The name rocked him like a blow. He got abruptly to his feet, stood woodenly for a clutch of seconds, then leaned forward and flattened his hands on the desktop.

“Bullshit,” he said again.

“Fact.”

“Cory hardly knows Chaleen.”

“She knows him a lot better than you think.”

“How do you know she does?”

Runyon said, “When Kenneth ran off, he went to a place called Belardi’s on the Petaluma River. That’s where I found him. He wouldn’t leave with me, so she drove up to convince him and bring him home.”

“I know that. So what?”

“Chaleen was with her.”

Vorhees started to say something, changed his mind, and opted for a stony silence.

On the ride down here from South Park, Jake and I had decided to push the envelope with him as far as possible. I’d already taken the biggest chance in suggesting, if not directly accusing, Frank Chaleen of complicity in a crime. Now it was time for the capper.

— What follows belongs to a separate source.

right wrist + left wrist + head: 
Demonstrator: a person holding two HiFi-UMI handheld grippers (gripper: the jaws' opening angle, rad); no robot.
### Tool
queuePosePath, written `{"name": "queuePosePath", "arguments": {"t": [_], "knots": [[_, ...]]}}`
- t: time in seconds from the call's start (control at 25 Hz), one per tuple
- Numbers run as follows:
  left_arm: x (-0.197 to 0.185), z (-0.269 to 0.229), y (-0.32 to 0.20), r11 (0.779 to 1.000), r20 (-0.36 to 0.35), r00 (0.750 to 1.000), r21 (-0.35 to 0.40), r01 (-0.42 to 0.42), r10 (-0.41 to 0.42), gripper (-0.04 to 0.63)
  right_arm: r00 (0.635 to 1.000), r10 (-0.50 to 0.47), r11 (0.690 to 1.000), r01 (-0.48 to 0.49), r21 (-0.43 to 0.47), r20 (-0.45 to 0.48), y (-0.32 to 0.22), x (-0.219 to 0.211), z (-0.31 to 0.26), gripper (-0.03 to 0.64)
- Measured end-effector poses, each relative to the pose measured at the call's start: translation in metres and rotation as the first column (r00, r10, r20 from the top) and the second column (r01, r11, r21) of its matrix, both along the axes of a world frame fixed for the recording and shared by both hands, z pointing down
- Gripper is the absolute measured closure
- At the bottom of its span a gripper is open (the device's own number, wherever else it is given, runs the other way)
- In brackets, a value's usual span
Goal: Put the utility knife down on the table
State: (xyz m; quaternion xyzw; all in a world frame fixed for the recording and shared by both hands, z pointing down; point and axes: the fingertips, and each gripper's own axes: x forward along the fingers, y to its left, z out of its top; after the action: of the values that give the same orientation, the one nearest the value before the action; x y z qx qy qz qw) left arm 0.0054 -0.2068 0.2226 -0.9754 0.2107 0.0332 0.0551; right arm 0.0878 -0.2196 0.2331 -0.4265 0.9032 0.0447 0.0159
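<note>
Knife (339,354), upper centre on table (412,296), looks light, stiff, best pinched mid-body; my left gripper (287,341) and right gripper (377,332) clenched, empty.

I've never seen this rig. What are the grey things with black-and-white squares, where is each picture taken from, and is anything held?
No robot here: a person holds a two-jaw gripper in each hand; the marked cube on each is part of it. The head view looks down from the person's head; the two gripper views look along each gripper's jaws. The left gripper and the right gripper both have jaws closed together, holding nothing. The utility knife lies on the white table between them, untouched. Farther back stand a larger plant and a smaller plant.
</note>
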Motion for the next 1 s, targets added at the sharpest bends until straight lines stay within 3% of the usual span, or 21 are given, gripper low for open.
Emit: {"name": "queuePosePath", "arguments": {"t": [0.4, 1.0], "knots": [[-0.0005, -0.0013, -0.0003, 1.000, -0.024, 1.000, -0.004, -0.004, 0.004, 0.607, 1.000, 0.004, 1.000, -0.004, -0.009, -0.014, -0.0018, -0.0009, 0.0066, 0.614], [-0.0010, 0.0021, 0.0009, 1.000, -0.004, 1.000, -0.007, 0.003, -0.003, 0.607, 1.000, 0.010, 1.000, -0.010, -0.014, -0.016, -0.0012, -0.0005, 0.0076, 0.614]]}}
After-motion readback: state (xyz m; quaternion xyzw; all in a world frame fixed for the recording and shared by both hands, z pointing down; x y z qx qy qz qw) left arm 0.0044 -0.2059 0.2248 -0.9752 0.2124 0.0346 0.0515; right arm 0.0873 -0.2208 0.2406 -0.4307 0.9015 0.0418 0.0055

“Chaleen gets around, doesn’t he,” I said. “One woman at a time’s not enough for him. Wives and mistresses, both fair game.”

“What the hell does that mean?”

“What do you think it means, if he was involved in the original plan to frame Cory Beckett for theft? It’s common knowledge he’d been having an affair with your wife. Seems pretty clear the only thing that would make him switch his allegiance from her to Cory is that he’s sleeping with her, too-cuckolding you twice.”

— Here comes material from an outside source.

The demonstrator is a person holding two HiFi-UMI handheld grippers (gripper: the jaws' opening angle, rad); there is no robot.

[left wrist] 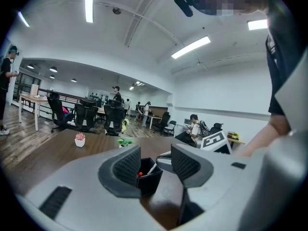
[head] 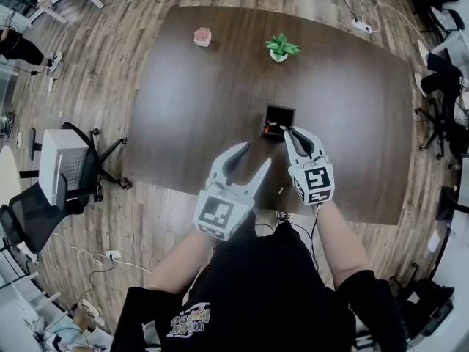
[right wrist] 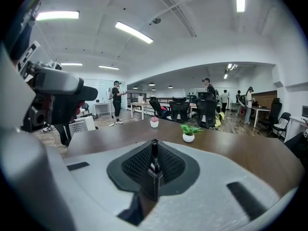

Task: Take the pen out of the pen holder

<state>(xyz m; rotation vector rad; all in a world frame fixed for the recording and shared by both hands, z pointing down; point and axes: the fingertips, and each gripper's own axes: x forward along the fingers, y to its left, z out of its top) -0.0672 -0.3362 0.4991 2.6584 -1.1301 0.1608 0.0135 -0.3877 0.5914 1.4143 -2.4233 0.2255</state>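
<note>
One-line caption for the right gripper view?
Right gripper closed on a dark pen standing in the black pen holder.

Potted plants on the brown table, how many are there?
2. The pink plant stands on the far side; the green plant stands to its right. None seems hidden.
</note>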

A rush of blood put a wine-dark stain on Vorhees’ smooth-shaven cheeks. The veins in his neck bulged.

“Sorry,” I said, “but it stacks up that way, doesn’t it?”

He said between clenched teeth, “That son of a bitch! I’ll make him wish he was never born.”

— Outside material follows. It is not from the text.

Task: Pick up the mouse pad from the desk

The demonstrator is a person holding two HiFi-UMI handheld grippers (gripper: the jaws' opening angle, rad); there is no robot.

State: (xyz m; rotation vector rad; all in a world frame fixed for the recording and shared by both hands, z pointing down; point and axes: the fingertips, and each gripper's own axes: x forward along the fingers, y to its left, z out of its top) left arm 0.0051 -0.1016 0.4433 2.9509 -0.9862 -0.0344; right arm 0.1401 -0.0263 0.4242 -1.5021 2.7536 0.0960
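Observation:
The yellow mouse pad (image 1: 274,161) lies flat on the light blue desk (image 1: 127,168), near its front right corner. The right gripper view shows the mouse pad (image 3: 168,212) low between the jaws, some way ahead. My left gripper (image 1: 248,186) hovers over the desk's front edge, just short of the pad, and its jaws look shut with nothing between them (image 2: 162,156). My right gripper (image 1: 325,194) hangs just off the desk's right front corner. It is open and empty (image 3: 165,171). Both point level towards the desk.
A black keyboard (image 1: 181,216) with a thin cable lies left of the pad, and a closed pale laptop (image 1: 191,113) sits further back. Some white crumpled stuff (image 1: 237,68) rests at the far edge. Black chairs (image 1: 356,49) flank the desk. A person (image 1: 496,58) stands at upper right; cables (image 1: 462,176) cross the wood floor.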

Runyon and I let that pass without comment.

The sudden fury didn’t last long. Vorhees had not gotten where he was by letting his emotions run away with him. I watched him make a visible effort to control himself.

“You better not be lying to me about any of this,” he said at length.

I said, “We’re not in the habit of lying.”

He lowered himself into his chair, folded his hands together. All business again, except for the fact that the knuckles on both hands showed white. “I’ve got enough to deal with as it is without the media busting my chops again. What would it take for the two of you to keep all of this quiet?”

“Are you offering us a bribe, Mr. Vorhees?”

“Hell, no. A favor for a favor. I have a fair amount of influence in this city. I could do your agency some good-”

“No, you couldn’t. You can’t trade for or buy our silence. You already know that if you’ve checked us out and I’m sure you have. But we’ll give it to you for nothing. We didn’t intend to make trouble for your wife and we don’t intend to make trouble for you. That’s not why we’ve disclosed as much to you as we have.”

“No? Then why did you?”

“We don’t like to see a good kid like Kenneth Beckett facing a prison sentence for a crime he didn’t commit. Or a newly bereaved husband jerked around by lovers and former friends.”

“You expect me to believe that?”

“Believe what you like.” I got to my feet; Runyon followed suit. “We’ve said our piece-it’s in your hands now.”

He made a derisive noise. But his face was set, hard and brittle, like a ceramic sculpture fresh out of the kiln. He believed it, all right. And his simmering anger was not only directed at Chaleen but at his lying, conniving mistress.

Mission accomplished.

Boat rocked and holed and taking on water, fast.